RECORDS:
========================================================================
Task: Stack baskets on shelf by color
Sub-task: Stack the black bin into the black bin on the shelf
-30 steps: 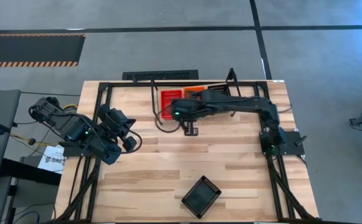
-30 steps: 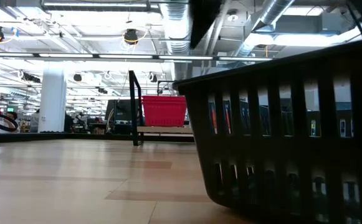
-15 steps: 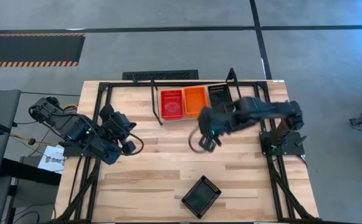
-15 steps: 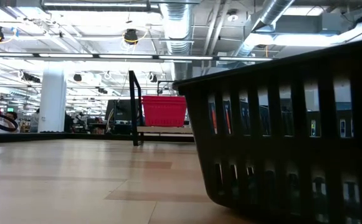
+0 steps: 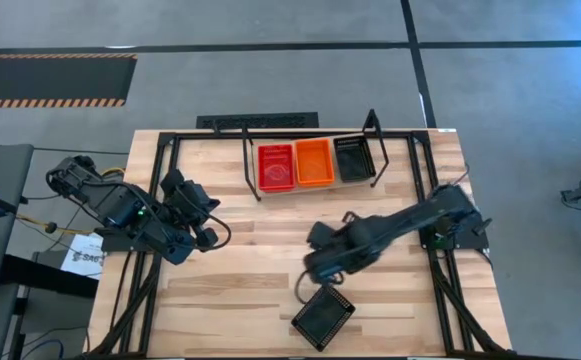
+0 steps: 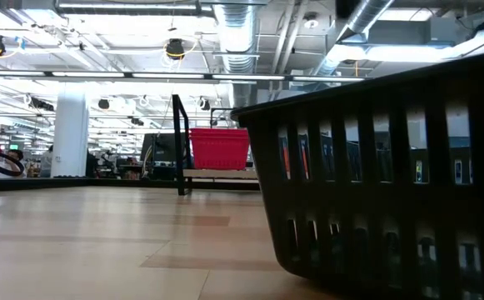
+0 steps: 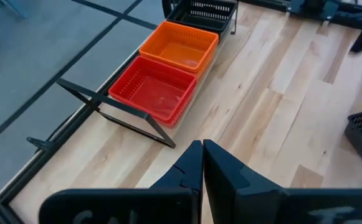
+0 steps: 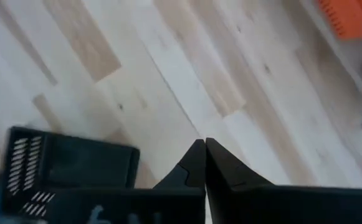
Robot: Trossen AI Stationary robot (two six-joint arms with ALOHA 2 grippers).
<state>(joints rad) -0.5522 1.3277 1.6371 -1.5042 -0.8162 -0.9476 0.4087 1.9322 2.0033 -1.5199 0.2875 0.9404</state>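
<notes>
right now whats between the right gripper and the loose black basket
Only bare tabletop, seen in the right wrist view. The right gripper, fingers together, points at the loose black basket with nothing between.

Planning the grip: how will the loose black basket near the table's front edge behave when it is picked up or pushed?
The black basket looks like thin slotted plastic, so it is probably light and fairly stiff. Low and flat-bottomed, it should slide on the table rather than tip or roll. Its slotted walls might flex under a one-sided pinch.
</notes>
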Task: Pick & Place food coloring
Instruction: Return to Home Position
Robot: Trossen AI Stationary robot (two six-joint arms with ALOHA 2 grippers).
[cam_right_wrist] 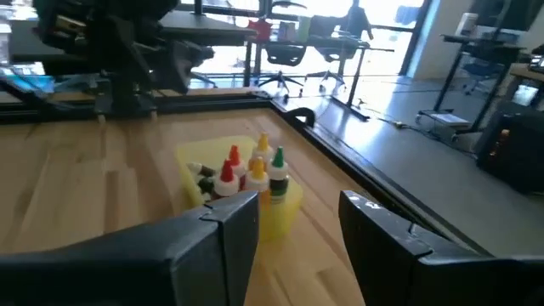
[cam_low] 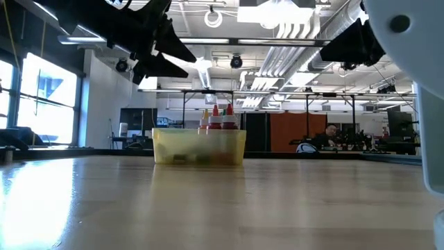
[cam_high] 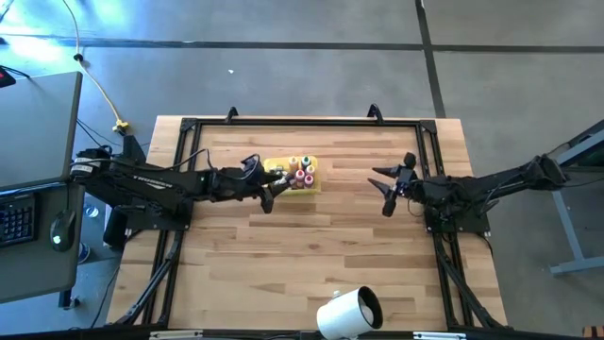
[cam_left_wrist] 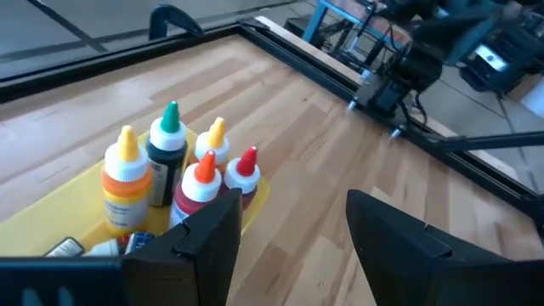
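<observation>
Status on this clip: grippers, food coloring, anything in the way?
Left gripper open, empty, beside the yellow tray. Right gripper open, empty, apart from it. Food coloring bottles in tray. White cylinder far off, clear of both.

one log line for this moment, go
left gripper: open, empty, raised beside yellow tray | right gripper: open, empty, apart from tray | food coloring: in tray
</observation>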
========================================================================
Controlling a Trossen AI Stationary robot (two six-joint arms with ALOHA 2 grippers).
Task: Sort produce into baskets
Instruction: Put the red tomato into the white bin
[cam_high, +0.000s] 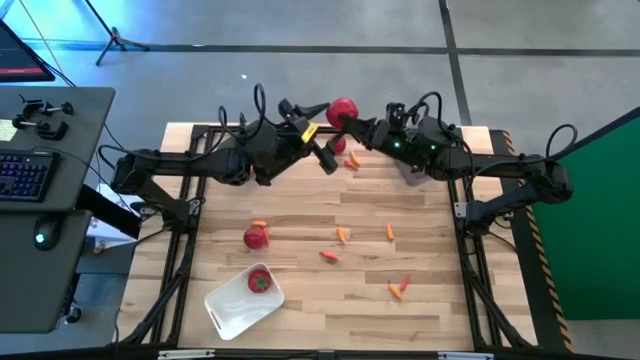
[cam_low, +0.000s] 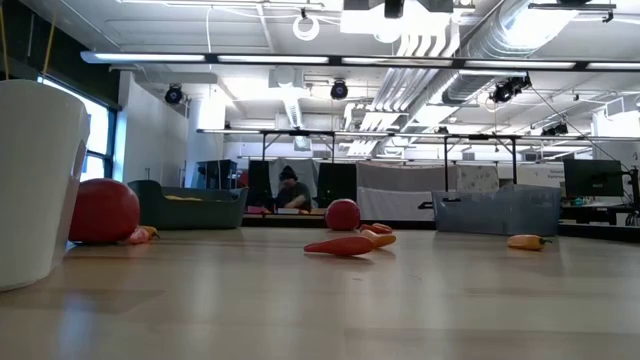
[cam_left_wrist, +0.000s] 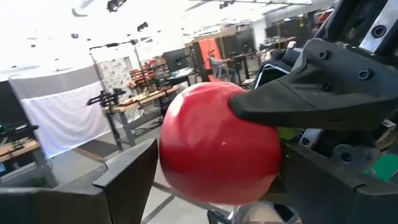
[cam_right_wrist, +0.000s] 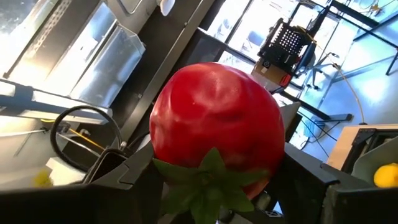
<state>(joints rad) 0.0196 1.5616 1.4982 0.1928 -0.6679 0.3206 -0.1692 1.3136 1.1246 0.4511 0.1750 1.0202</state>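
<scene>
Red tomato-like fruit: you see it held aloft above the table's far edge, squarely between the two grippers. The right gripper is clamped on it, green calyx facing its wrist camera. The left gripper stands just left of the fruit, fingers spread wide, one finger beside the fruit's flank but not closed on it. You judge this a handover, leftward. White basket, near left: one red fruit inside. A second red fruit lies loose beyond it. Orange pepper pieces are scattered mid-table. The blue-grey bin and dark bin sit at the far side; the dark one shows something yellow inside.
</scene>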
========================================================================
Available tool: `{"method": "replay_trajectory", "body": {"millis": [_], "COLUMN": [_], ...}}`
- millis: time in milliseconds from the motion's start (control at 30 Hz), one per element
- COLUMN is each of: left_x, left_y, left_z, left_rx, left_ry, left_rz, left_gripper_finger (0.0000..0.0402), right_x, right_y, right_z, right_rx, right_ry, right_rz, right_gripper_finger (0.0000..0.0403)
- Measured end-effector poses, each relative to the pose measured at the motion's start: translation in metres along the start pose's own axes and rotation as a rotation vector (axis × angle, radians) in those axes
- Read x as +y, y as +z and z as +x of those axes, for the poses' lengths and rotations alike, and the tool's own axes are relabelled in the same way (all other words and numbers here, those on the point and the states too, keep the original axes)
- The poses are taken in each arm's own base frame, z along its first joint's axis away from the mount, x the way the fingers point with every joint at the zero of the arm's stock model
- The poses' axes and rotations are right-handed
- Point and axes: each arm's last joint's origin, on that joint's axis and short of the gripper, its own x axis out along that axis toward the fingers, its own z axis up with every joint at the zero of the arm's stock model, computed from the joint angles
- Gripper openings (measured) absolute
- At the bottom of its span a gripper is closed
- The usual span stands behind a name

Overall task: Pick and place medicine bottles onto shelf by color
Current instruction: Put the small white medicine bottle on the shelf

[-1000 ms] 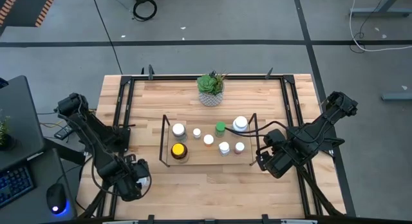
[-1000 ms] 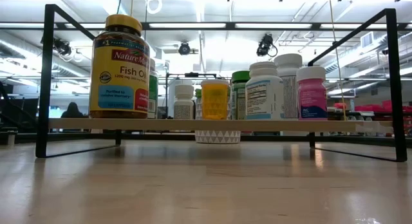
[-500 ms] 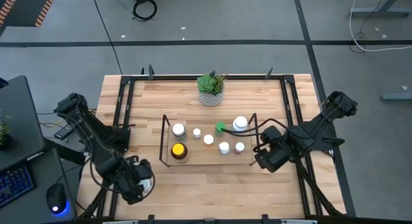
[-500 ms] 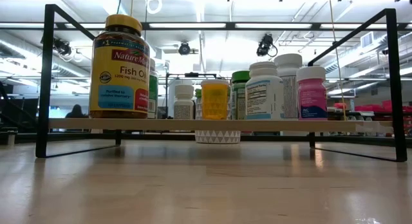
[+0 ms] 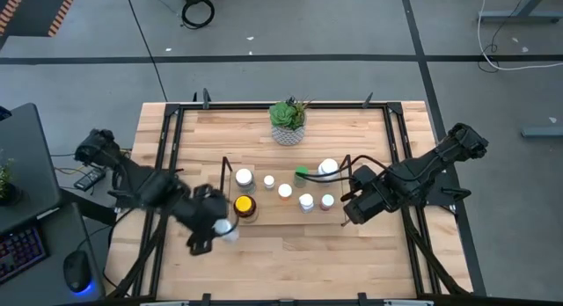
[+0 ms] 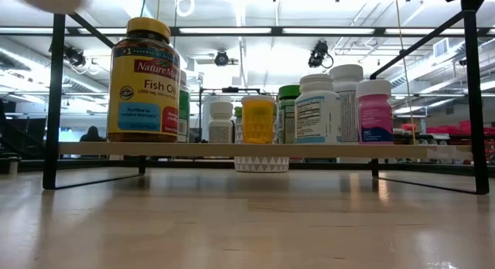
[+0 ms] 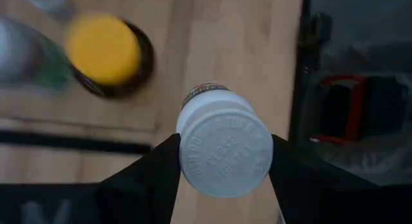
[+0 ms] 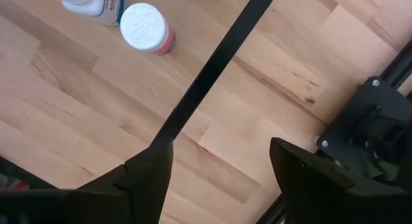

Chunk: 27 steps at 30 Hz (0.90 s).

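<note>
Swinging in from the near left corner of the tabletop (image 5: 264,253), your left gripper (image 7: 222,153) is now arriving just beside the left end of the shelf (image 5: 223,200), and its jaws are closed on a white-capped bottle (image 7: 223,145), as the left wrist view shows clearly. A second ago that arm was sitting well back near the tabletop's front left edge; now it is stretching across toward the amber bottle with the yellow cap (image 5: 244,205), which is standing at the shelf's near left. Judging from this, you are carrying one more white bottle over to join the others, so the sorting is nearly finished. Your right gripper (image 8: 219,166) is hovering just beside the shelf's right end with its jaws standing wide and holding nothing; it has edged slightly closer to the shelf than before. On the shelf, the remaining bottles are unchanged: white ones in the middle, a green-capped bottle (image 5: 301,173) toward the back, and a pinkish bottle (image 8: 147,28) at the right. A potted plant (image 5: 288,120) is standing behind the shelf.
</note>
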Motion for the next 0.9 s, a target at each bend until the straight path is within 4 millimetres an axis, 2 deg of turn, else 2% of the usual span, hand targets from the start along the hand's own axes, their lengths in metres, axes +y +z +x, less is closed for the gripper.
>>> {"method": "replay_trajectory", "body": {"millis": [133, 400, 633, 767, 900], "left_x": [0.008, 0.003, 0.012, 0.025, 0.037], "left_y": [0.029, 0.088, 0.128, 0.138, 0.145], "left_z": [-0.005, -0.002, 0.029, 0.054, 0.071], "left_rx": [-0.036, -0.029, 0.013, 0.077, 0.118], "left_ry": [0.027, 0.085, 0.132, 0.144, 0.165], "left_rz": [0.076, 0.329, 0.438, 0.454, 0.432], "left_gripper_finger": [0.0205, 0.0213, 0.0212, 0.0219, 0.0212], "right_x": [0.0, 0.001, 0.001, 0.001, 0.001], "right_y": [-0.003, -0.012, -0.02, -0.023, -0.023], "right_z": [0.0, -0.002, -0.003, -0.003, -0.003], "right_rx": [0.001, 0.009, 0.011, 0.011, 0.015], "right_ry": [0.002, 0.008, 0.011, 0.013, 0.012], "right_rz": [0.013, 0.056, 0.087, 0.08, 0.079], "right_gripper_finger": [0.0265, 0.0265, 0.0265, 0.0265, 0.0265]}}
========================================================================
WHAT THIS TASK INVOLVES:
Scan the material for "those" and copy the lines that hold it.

ANSWER AREA:
- Measured end-effector poses, each relative to the pose measured at the motion's start: translation in metres along the start pose's own axes and rotation as a rotation vector (axis × angle, radians) in those axes
- Read x as +y, y as +z and z as +x of those axes, for the poses' lengths and rotations alike, and the tool's own axes are relabelled in the same way (all other words and numbers here, those on the point and the states too, keep the original axes)

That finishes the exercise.